By citing these poorly-ran surveys, he was able to convince some that the media really was depicting him unfairly. After all, how could he have gotten an 80% approval rate out of his own survey when the media says he’s only at 30%? The answer: his organization picked outlets that loved him and called it an accurate representation of the real world, while the Gallup poll sampled randomly. Speaking of which…

5) Don’t Sample Randomly

It’s possible to avoid people self-selecting into your survey… and yet, you might still get a skewed answer out of them. It’s a lot of hard work to extract data from customers in a meaningful way. Random sampling is crucial!

If you want weird or minimal results, do something that keeps distinct portions of the population from answering. Make it difficult for customers on mobile to fill out the survey, and you’ll cut an enormous amount of potential participants out. Allow customer service agents to point out the end-of-experience survey only to the happy customers, and only get happy results. Pick certain zipcodes and ignore others for political polling, which will give any organization the answers it wants. Kick participants for having the ‘wrong’ results so you only get right ones.

Manage that, and you haven’t randomly sampled anything!

5.5) Give access to non-customers

Sometimes, however, you do need to sample within a population to get results for that population. I don’t own anything Apple-branded. If Apple were to survey me now about owning a product, I would clutter up their results with noise. And yet, Apple sometimes asks me what my opinion of their brand is in online adverts, without asking first if I’m ever going to buy an Apple product. I don’t care about Apple. My answer is noise. And yet, if I answer without maliciously picking 1s for everything, they won’t know that! They won’t dismiss me as an outlier.
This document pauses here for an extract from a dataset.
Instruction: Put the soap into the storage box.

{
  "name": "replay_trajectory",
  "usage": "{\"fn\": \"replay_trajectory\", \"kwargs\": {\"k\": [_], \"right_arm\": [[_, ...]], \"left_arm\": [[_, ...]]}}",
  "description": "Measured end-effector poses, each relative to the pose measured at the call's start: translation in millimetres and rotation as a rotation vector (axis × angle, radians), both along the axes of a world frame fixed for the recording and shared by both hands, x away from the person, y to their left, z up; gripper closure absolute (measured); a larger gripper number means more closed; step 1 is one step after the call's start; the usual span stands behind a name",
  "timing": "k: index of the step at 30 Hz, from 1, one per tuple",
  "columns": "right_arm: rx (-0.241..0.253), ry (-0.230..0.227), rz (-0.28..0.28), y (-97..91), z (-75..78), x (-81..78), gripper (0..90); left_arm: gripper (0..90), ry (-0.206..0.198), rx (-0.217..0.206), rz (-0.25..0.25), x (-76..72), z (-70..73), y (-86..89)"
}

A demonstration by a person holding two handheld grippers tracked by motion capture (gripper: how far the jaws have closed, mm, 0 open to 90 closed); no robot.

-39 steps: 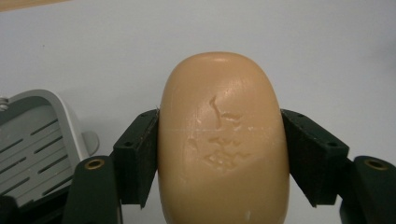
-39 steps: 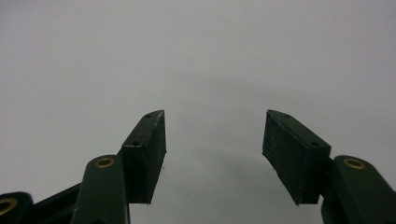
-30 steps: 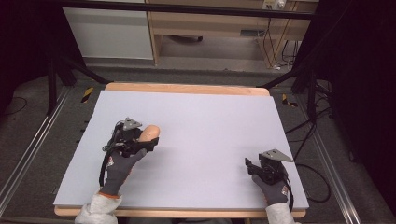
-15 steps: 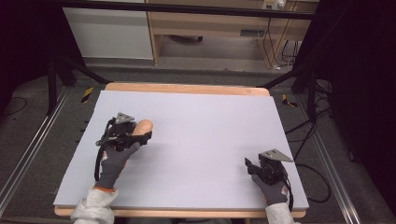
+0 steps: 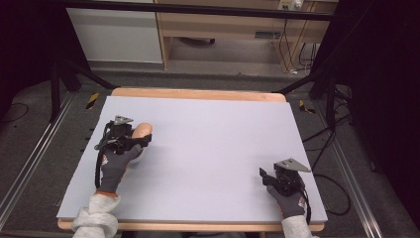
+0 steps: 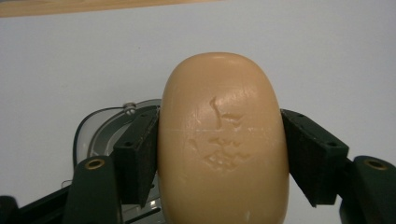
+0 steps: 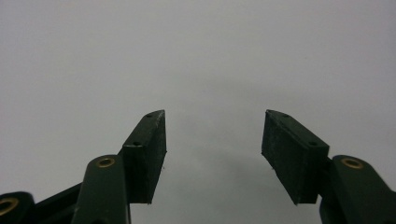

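Soap bar [image 6: 223, 144], clamped in the left gripper [image 5: 130, 139] above what looks like a dish [image 6: 105, 133], wants level lowering.

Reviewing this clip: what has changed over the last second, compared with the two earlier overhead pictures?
The left gripper, shut on the tan soap bar, has carried it a little farther toward the table's left edge and slightly away from the person. In the left gripper view a round metal-rimmed object lies on the table just beneath the bar. The grip is unchanged. The right gripper stayed put near the front right corner, jaws open and empty.
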State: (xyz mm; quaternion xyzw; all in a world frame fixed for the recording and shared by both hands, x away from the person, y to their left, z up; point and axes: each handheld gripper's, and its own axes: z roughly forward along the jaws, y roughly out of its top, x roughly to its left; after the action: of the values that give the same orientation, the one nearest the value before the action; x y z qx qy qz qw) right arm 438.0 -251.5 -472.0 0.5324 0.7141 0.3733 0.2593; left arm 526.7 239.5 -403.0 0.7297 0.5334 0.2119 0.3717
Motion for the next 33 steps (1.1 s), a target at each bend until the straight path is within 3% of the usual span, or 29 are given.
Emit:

It’s okay to put a gate in front of the survey if it filters out noise and bogus survey responses.

6) Torture the data you do get

JD Powell’s company came into being when he watched his coworkers massage data over and over to tell their higher-ups what they wanted to hear: “Customers Are Happy and you’re doing a Great Job ™”. Of course, this didn’t reflect the reality of the situation, and the company continued to suffer from quality issues that could have been solved sooner if they’d listened. Why run a survey if you’re not actually looking for results? Why let customers think their voice is heard, only to cut some of them out for being a little too disagreeable? Outside survey companies exist because internal departments can’t show their managers the real, raw data – they shoot the messenger, and then wonder why profits are down if surveys are so good.
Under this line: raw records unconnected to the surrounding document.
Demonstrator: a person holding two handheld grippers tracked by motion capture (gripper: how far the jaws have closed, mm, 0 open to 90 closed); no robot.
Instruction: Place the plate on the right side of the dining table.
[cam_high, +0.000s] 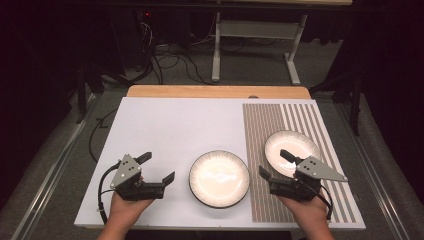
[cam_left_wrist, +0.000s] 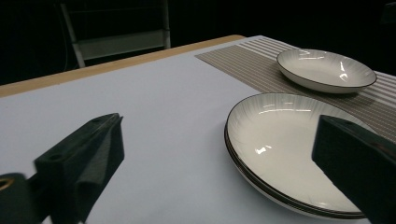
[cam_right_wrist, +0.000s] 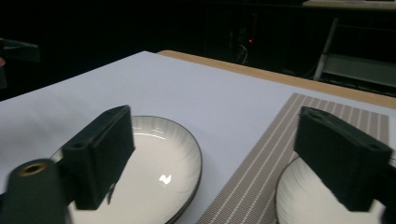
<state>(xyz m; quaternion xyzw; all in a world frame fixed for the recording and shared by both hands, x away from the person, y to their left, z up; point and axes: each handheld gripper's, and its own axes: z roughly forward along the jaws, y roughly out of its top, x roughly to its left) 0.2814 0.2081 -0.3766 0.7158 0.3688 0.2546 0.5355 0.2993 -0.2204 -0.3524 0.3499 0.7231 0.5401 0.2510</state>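
Your hands come in at the near edge of the surface (cam_high: 165, 120), one gripper each. Landmark: the centre plate (cam_high: 219, 178), white w/ dark rim, sitting on the white sheet; in the left gripper view it looks like a stack of two, rims doubled. Left gripper (cam_high: 159, 168) sits left of the centre plate, near but apart, jaws wide, nothing between them. Right gripper (cam_high: 272, 164) is right of the centre plate, over the striped placemat (cam_high: 260, 130), jaws wide and empty too; no pad touches anything. Second plate (cam_high: 291, 150) lies on the placemat, right of & slightly beyond the centre plate, not touching it; your right gripper's far jaw hangs over its near part in the high view. In the right gripper view the centre plate is behind the left-hand jaw, the second plate under the right-hand one. No brand, label or readable writing on plates, placemat or grippers.
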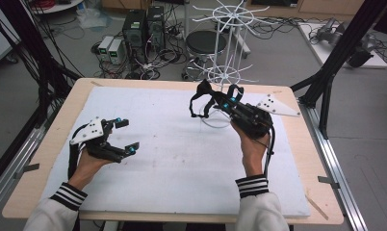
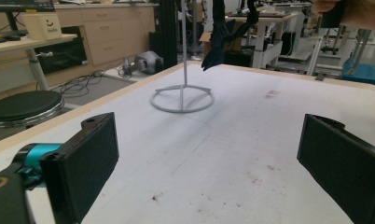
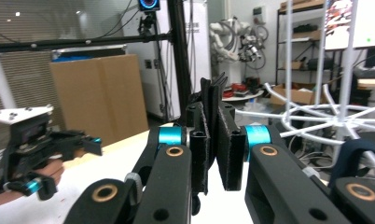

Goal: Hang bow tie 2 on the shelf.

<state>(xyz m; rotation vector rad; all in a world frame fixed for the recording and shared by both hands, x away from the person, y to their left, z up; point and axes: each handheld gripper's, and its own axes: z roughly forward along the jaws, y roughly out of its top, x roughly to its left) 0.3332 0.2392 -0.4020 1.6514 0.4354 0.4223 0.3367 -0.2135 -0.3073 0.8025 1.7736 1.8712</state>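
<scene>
Black strap-like item point(image 1: 204, 100), something dark and floppy with loops, hangs from the right gripper point(image 1: 219, 103) at the far side of the surface point(image 1: 182, 159), right beside the white wire rack point(image 1: 228, 43) whose ring base point(image 2: 182, 99) stands on the white mat. From the right gripper view the two fingers point(image 3: 230, 149) are pressed together on a thin dark band of it, so the hold looks secure, though the rest of the item dangles freely and I cannot tell exactly what it is. The left gripper point(image 1: 124, 137) sits low over the near left of the mat with its fingers point(image 2: 80, 170) spread wide and nothing between them. My guess is the job is to hang the item on one of the rack's thin prongs point(image 3: 311, 109). To do that well, the right hand should lift a loop clear above a prong tip, then slide it along the wire before letting go, since a floppy loop can collapse or snag on a neighbouring spoke. The free left gripper could come across to pinch the loop open or steady the light rack, which may tip if tugged sideways
</scene>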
Every company wants to hear that customers are very happy. Every company wants that. Some companies want it so bad that they refuse to accept news of anything else. If you want to do a bad job, torture your data! You’ll have no idea what customers are actually thinking!

7) Ask everything, all at once

This is a bad idea. Interactive ad-surveys are supposed to be short and sweet. Ask too many questions and the customer may bail before they complete the survey. However, tracking one specific variable is for good surveys, and we’re not doing that. Do a bad job and ask every question, all at once. Get yourself three surveys worth of data.

One of the hardest parts of designing a survey is getting juuust enough information to build out your data. Jeep owners might be more likely to fish, that’s valuable data. How important is it to know if they own Apple products, when choosing what materials to make seat covers with? Will knowing the customer’s favorite TV show help your company determine what scent to make their detergent?

Data overload is really cool for finding weird correlations in things, but when the researcher has to present something with meaning to their higher-ups, it’s very easy to get lost in the sauce. A fifty-question survey is also far too intense for an ad, or for a post-shopping survey on a receipt, so that limits the pool to people signing up for surveys voluntarily instead of the hit-n-run kind found in ads.